I think your work is very powerful, very beautiful and very perceptive.

Ik vind je werk zeer sterk, zeer mooi en zeer indringend.

JOHAN DE VOS (AICA) SINT-NIKLAAS/ BELGIUM

JOHAN DE VOS (AICA) SINT-NIKLAAS/ BELGIUM

Introduction to the exhibition of Andrea Janssens at GalerieGerritse Middelburg/The Netherlands, March 6, 2016.

 

Halfway through last year I saw her work and I thought, oh la la. And now, months later, we stand amidst this work, and I try to identify what the cause is of that oh la la.

The best you can do with a painting is to look at it. Not too much thinking and reviewing, but look at it full on. Curious, surprised, a little happy or confused, or scared even. Look. As a three year old girl that is confronted with a live chicken for the first time in her life. Like ‘Wow what is this?’ She doesn't have profound concerns about that chicken, no, she just gets used to the sight. The concept chicken then undergoes a colourful transformation. The same thing is happening here now. All of us are being confronted with remarkable paintings.

Voilà. We look at a painting with a golden background, golden yellow. Gold, it is not a shiny new colour, it is colour with patina, used. That golden yellow colour is there on the left, above and to the right. Surrounding a figure, a type of animal, something bovine. The image is two-dimensional. I have the feeling that the figure, in all its glory is smashed against the golden background.

Supposedly, we should not discuss colours and tastes. Not even that golden yellow, although? It is this particular colour which turned on the oh la la. An unconscious gut feeling. It’s a colour that I haven’t seen a lot of around here. Except for paintings that originated in Southern Europe, with Van Gogh a couple of times, and certainly also with Bonnard. But let us not be guided too much by art historical knowledge, and just look. That golden yellow stands for something, it’s a framework. Background. Like a golden halo surrounding the head of Our Lady or of some or other saint, it could be glorification, but also a signal of vitality, of joy, the representation of light.

I am sure that Andrea did not deliberately use these colours, she simply painted them. This intuitive choice is not evident. It is oh la la. Her palette is different than the colours that we usually see in contemporary art: fresher, more daring, high-flown.

One should not spend hours on end looking at a painting, it's just as good to take it in like a flash of light, and then often look back. Let us not underestimate our eyes. The figure in the picture resembles a kind of ox. But it is not necessary to be familiar with the animals you would find on a farm to realise that the red head, and the way it’s raised indicates something strong, physically strong, I would say male or something of that nature. A bull. But it is not a bull. It is a painted shape that reminds us of a bull.
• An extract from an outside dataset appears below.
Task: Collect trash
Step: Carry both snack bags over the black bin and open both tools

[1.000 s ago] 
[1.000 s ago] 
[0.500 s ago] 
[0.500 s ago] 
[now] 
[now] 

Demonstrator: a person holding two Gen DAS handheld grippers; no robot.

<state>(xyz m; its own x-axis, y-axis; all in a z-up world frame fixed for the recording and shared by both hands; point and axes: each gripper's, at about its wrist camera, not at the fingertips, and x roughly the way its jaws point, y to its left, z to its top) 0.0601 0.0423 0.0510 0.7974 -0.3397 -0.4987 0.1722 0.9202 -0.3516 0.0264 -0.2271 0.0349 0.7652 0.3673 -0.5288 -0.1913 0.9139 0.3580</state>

The shape of the bull is not true to nature. It would scare us to see an animal with these proportions running about in a Dutch meadow.

I was the director of an Academy for Fine Arts. Founded by William I in 1818. And all that time they prided themselves by opting for the value of the academic drawing. Drawing to a live model, taking into account the appropriate proportions, the written word, the power of the line, the virtuosity. I am still convinced that this study - because that’s what it is, a study - is an essential element in the forming of a painter, sculptor or graphic artist or even a designer.

But all too often, paintings are judged on the basis of their trueness-to-nature. Thus, the correct, almost photographic proportions, the true-to-life colours, the so-called good taste that suits the fashion of the present time. And so on.

It would not work to look at Andrea Janssens paintings this way. Although I must say that Andrea, however, is competent in the art of academic true-to-life depiction. By not doing this with this particular work, it is not because she can't or because she’s too lazy to do it. She is just making a different choice. She goes for shapes that are only shape and colour whereby only occasionally there is a relationship to an existing form. Like here to a bull. The shape of a bull was just a stimulant or inspiration. The meaning of this work is life. Painting, without words, simply out of compassion, from a visual sense, using the universal language of the image, the colour, the form and the context.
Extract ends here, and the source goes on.